- [Task brief] Your response should contain every record below, copied exactly.

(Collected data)
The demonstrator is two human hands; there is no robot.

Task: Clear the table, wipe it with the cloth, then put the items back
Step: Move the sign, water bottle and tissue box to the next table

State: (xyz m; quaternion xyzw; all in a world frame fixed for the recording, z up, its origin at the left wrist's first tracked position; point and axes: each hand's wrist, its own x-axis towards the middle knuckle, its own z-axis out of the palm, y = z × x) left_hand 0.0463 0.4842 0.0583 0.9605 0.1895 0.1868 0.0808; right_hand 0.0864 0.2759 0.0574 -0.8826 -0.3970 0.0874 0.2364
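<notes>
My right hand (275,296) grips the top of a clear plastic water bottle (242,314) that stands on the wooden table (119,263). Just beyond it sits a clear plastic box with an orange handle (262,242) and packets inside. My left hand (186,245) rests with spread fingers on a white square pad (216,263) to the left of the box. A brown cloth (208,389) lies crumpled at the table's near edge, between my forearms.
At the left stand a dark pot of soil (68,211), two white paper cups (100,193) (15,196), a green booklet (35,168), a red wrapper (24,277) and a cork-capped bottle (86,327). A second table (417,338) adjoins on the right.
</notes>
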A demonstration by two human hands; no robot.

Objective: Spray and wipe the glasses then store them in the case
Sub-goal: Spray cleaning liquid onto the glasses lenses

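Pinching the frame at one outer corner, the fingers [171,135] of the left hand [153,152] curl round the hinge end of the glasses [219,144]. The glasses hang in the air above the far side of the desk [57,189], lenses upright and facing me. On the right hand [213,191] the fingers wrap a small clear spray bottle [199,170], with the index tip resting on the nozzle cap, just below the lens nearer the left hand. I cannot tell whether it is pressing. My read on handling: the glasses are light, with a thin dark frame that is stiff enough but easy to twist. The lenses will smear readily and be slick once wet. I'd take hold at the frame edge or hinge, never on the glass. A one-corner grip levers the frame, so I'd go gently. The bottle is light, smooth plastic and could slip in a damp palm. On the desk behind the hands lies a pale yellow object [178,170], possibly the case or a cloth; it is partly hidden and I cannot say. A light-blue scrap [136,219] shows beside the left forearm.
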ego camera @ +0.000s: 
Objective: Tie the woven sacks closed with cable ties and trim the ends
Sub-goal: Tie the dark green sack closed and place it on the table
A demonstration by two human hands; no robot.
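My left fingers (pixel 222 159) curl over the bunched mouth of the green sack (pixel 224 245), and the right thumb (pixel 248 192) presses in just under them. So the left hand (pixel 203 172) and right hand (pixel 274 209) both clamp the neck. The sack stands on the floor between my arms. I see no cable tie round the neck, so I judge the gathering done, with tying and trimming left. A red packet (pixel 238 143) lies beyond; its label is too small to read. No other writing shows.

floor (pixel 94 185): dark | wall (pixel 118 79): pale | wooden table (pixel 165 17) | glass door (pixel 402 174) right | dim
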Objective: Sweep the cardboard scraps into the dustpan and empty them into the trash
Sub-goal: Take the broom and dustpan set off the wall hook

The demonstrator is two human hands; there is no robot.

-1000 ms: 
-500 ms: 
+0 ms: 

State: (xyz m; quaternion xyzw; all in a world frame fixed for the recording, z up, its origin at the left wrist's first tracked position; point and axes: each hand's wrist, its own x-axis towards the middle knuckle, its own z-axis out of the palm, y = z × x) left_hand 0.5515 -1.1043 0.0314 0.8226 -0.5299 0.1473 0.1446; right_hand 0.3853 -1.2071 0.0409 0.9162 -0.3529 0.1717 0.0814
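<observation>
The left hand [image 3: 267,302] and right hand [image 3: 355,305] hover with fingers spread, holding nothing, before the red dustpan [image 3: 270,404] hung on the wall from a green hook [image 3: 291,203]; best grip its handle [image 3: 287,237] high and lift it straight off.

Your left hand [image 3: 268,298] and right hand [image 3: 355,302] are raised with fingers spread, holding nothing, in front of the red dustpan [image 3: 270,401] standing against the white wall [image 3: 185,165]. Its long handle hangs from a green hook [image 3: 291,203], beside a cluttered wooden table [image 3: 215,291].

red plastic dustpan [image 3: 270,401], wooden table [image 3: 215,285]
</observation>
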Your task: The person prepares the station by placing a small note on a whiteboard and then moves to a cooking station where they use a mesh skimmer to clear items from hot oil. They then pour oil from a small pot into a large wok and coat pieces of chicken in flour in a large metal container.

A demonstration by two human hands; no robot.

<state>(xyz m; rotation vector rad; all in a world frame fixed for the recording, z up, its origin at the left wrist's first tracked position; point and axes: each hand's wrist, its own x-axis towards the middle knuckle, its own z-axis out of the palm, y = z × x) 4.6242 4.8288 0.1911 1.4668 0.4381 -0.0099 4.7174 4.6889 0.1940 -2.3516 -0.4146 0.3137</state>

- [Response]
The demonstrator is two human hands; there is no robot.

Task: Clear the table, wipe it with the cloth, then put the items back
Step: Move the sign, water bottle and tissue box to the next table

State: (xyz m; quaternion xyzw; all in a world frame fixed for the recording, z up, its origin at the left wrist's first tracked position; point and axes: each hand's wrist, its own x-axis towards the middle knuckle, its own z-axis out of the palm, y = z × x) left_hand 0.0463 0.4842 0.0583 0.9605 0.1895 0.1868 0.0808; right_hand 0.0864 0.2759 0.0574 -0.8826 -0.3970 0.0874 0.2364
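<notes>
My right hand (275,296) grips the top of a clear plastic water bottle (242,314) that stands on the wooden table (119,263). Just beyond it sits a clear plastic box with an orange handle (262,242) and packets inside. My left hand (186,245) rests with spread fingers on a white square pad (216,263) to the left of the box. A brown cloth (208,389) lies crumpled at the table's near edge, between my forearms.
At the left stand a dark pot of soil (68,211), two white paper cups (100,193) (15,196), a green booklet (35,168), a red wrapper (24,277) and a cork-capped bottle (86,327). A second table (417,338) adjoins on the right.
</notes>
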A demonstration by two human hands; no robot.

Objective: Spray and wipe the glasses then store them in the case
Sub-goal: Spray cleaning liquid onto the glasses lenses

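Pinching the frame at one outer corner, the fingers [171,135] of the left hand [153,152] curl round the hinge end of the glasses [219,144]. The glasses hang in the air above the far side of the desk [57,189], lenses upright and facing me. On the right hand [213,191] the fingers wrap a small clear spray bottle [199,170], with the index tip resting on the nozzle cap, just below the lens nearer the left hand. I cannot tell whether it is pressing. My read on handling: the glasses are light, with a thin dark frame that is stiff enough but easy to twist. The lenses will smear readily and be slick once wet. I'd take hold at the frame edge or hinge, never on the glass. A one-corner grip levers the frame, so I'd go gently. The bottle is light, smooth plastic and could slip in a damp palm. On the desk behind the hands lies a pale yellow object [178,170], possibly the case or a cloth; it is partly hidden and I cannot say. A light-blue scrap [136,219] shows beside the left forearm.
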ego camera @ +0.000s: 
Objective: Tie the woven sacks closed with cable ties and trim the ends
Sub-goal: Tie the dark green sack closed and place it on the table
A demonstration by two human hands; no robot.
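My left fingers (pixel 222 159) curl over the bunched mouth of the green sack (pixel 224 245), and the right thumb (pixel 248 192) presses in just under them. So the left hand (pixel 203 172) and right hand (pixel 274 209) both clamp the neck. The sack stands on the floor between my arms. I see no cable tie round the neck, so I judge the gathering done, with tying and trimming left. A red packet (pixel 238 143) lies beyond; its label is too small to read. No other writing shows.

floor (pixel 94 185): dark | wall (pixel 118 79): pale | wooden table (pixel 165 17) | glass door (pixel 402 174) right | dim
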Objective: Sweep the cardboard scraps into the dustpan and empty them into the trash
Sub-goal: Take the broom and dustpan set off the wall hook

The demonstrator is two human hands; there is no robot.

-1000 ms: 
-500 ms: 
+0 ms: 

State: (xyz m; quaternion xyzw; all in a world frame fixed for the recording, z up, its origin at the left wrist's first tracked position; point and axes: each hand's wrist, its own x-axis towards the middle knuckle, its own z-axis out of the palm, y = z × x) left_hand 0.5515 -1.1043 0.0314 0.8226 -0.5299 0.1473 0.1446; right_hand 0.3853 -1.2071 0.0409 0.9162 -0.3529 0.1717 0.0814
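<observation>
The left hand [image 3: 267,302] and right hand [image 3: 355,305] hover with fingers spread, holding nothing, before the red dustpan [image 3: 270,404] hung on the wall from a green hook [image 3: 291,203]; best grip its handle [image 3: 287,237] high and lift it straight off.

Your left hand [image 3: 268,298] and right hand [image 3: 355,302] are raised with fingers spread, holding nothing, in front of the red dustpan [image 3: 270,401] standing against the white wall [image 3: 185,165]. Its long handle hangs from a green hook [image 3: 291,203], beside a cluttered wooden table [image 3: 215,291].

red plastic dustpan [image 3: 270,401], wooden table [image 3: 215,285]
</observation>
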Your task: The person prepares the station by placing a small note on a whiteboard and then moves to a cooking station where they use a mesh skimmer to clear items from hot oil. They then pour oil from a small pot into a large wok and coat pieces of chicken in flour in a large metal container.

A demonstration by two human hands; no robot.

<state>(xyz m; rotation vector rad; all in a world frame fixed for the recording, z up, its origin at the left wrist's first tracked position; point and axes: each hand's wrist, its own x-axis towards the middle knuckle, its own z-axis out of the palm, y = z × x) 4.6242 4.8288 0.1911 1.4668 0.4381 -0.0099 4.7174 4.6889 0.1940 -2.3516 -0.4146 0.3137</state>

Above is the complete output.